### [Required work]
Each line below that contains the word "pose" is to be counted; give only the final number.

=====

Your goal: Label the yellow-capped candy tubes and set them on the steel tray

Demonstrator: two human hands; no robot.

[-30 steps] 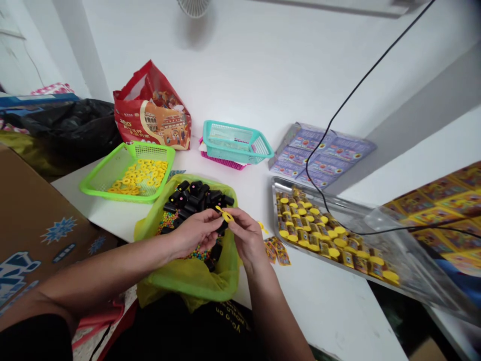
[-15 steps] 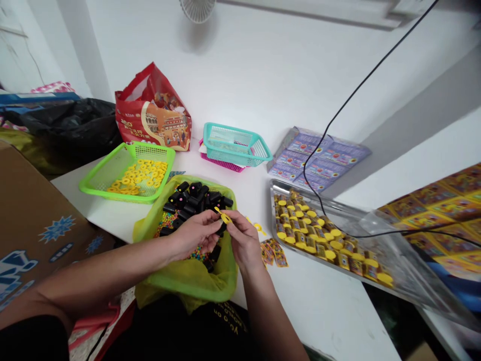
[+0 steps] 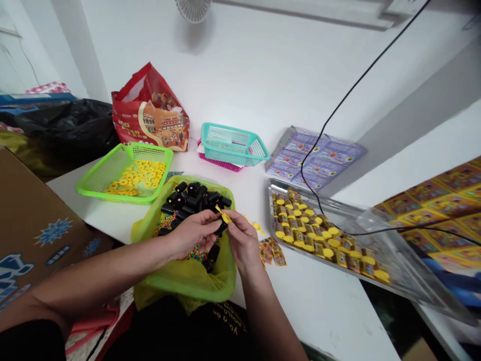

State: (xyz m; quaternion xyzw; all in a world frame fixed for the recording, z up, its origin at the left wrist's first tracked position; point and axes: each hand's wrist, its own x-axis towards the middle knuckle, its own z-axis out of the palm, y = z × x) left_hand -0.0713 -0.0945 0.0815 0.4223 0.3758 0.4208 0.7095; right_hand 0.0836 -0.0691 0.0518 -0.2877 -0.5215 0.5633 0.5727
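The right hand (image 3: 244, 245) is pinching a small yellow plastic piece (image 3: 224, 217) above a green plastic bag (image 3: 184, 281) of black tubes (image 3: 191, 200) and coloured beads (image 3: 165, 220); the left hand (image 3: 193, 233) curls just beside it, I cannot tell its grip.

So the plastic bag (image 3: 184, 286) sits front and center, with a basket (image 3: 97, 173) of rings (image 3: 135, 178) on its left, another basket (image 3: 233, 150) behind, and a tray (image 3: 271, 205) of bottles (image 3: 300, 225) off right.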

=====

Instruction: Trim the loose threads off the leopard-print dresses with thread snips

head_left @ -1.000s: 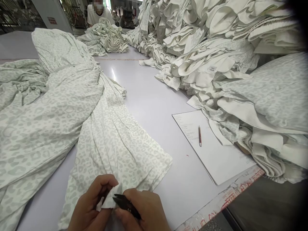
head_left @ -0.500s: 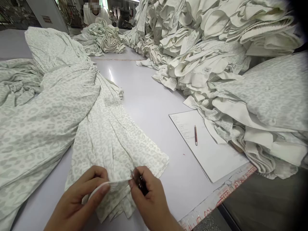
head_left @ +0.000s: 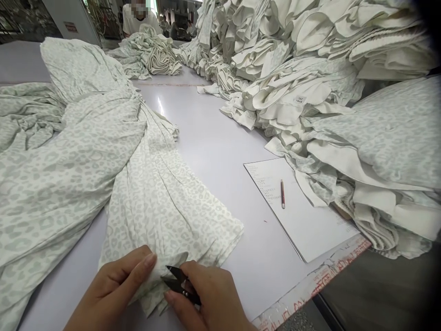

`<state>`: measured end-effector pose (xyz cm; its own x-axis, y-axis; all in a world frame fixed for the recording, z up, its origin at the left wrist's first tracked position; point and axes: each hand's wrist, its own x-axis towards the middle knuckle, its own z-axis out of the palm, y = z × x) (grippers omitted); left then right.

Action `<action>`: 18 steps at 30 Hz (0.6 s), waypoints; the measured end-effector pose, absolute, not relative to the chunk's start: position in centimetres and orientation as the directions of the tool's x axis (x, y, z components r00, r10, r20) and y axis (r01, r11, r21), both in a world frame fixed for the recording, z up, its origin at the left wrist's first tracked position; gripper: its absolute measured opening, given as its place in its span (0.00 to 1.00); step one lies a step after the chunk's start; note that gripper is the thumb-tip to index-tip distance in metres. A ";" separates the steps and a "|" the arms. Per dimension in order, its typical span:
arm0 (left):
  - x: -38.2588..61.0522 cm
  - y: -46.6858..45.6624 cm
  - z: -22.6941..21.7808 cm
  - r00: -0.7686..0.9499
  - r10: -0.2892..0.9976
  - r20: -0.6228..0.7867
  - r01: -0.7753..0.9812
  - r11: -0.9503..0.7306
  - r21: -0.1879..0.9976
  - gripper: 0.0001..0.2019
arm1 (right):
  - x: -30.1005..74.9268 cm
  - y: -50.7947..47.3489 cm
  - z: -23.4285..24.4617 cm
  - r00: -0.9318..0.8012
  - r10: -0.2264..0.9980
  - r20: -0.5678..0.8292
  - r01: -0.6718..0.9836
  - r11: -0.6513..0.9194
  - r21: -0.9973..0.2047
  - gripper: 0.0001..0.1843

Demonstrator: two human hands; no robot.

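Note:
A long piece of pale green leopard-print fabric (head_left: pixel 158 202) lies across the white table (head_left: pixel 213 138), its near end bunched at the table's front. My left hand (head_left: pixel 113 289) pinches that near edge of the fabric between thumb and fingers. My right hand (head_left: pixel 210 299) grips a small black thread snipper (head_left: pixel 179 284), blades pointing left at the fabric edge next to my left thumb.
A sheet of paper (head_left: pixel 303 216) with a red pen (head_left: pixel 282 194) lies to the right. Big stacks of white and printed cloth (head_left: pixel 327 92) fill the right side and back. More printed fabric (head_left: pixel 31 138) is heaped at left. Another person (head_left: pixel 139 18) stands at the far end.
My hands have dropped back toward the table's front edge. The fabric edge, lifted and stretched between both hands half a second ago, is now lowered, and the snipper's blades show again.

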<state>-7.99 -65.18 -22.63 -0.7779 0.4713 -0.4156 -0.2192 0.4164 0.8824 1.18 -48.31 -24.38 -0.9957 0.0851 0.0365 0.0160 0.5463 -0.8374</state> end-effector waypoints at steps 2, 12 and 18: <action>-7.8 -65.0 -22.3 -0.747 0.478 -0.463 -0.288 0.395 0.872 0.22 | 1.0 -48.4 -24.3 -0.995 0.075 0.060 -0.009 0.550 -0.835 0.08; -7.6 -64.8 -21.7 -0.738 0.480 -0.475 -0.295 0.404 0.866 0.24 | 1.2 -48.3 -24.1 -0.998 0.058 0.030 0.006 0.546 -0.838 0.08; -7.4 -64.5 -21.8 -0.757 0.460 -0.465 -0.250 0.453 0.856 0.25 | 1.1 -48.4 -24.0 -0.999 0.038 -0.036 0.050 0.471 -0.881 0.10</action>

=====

### [Result of the exercise]
2